Have you ever found yourself sat in absolute self-torment trying to figure out what you should do; which road you should walk down. You see, our minds are tricky beasts, and if allowed to, can turn even the simplest of decisions against us. Our mind makes easy things difficult – that’s how it works most of the time. And where would the fun be if it didn’t?
This particular decision isn’t one that I’m faced with much, but when it strikes, it’s a tough one to decide – even though it shouldn’t be. I’ll find myself sat on a Saturday afternoon after my day job (as I am right now,) and I’ll be torn between two options. Option one is to push through the exhaustion and finish my entire list today/tonight (which results in my sixth consecutive day working 13-15 hours) and option two is split the list into two and finish it off after work tomorrow, which is usually my time off for the whole week.

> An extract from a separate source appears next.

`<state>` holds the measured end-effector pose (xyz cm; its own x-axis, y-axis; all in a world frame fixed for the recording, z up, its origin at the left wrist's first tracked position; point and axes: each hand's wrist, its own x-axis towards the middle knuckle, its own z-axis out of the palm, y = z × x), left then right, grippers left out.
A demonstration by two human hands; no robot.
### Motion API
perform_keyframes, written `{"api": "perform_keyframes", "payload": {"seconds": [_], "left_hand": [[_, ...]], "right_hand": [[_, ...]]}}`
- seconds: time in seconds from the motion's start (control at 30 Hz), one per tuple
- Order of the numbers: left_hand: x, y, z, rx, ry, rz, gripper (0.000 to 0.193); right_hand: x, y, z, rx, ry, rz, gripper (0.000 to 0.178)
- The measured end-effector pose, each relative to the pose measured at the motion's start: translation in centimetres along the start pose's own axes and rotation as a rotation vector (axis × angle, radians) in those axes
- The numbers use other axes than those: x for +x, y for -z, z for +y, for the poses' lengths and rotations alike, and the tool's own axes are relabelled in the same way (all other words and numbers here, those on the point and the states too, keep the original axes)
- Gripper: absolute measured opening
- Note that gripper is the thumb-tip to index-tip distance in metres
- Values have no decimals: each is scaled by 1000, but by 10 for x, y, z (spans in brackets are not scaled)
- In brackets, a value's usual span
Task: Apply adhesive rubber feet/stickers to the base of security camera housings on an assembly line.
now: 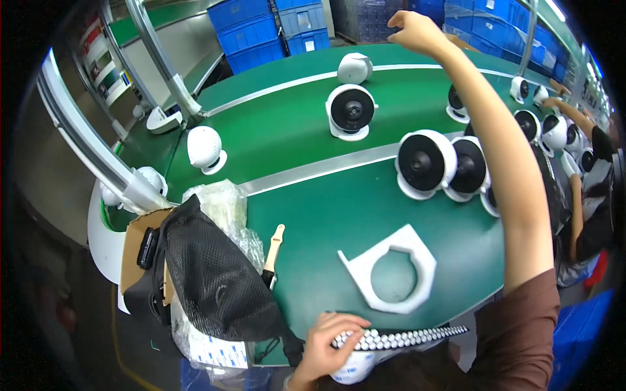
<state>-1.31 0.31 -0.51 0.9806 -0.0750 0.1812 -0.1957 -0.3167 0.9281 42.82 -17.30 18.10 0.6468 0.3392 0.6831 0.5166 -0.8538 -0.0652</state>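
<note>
My left hand [334,342] is at the front edge of the table, its fingers and thumb curled round the left end of a dark strip with rows of white round pieces [411,337]. Just under that hand is a rounded white thing with blue print [353,368], partly hidden. My right arm reaches far across the table; my right hand [420,32] is in the air past the far white rail, thumb and forefinger apart, holding nothing I can see. Nearest below it is a white round-headed camera [353,69]. Another camera with a black face [352,109] stands on the green belt.
A white ring-shaped fixture [427,264] lies mid-table. More cameras [427,163] cluster on the right. On the left are a black mesh bag [215,274], a cardboard box [134,244], clear plastic wrap [225,208] and a watch [274,254]. Co-workers' arms [577,117] show at far right.
</note>
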Motion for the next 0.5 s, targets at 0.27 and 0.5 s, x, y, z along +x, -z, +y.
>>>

I often get myself quite worked up over this and I have no idea why. It’s not as if I’m slacking or even considering it, I’m simply splitting up my time off over two days. I’m still getting the exact same amount of time off and I’m still getting the exact same work done – just over two days instead of one. But of course, my mind being the son-of-a-bitch it is, it makes this stage of my day rather unpleasant.
This is what I mean by our minds being unforgiving. This decision shouldn’t take me any longer than a minute to think through, but because my brain starts to tell me that I’m slacking if I choose to split my list, it takes me way longer to think about. But when I narrow it down and really think it through, it’s literally a no-brainer.
One of the main reasons I want to be fully self-employed is because in those circumstances I’ll have the ability to work the hours I want to work on the days I want to work them. And that’s literally what I want to do. I feel exhausted by this point in the week, so if my body and mind want a little downtime, why not give them some? It’s never a good idea to work yourself all the way into the ground, and it’s smart to have some planned time off – that’s why I plan my Sunday afternoon of.
But, if I wish to interrupt that time off with a little of Saturday’s work because I want to have a nap on a Saturday evening, does that really make me a bad person? No. It means I’m working smart. And more often than not, that’s just as important as working hard.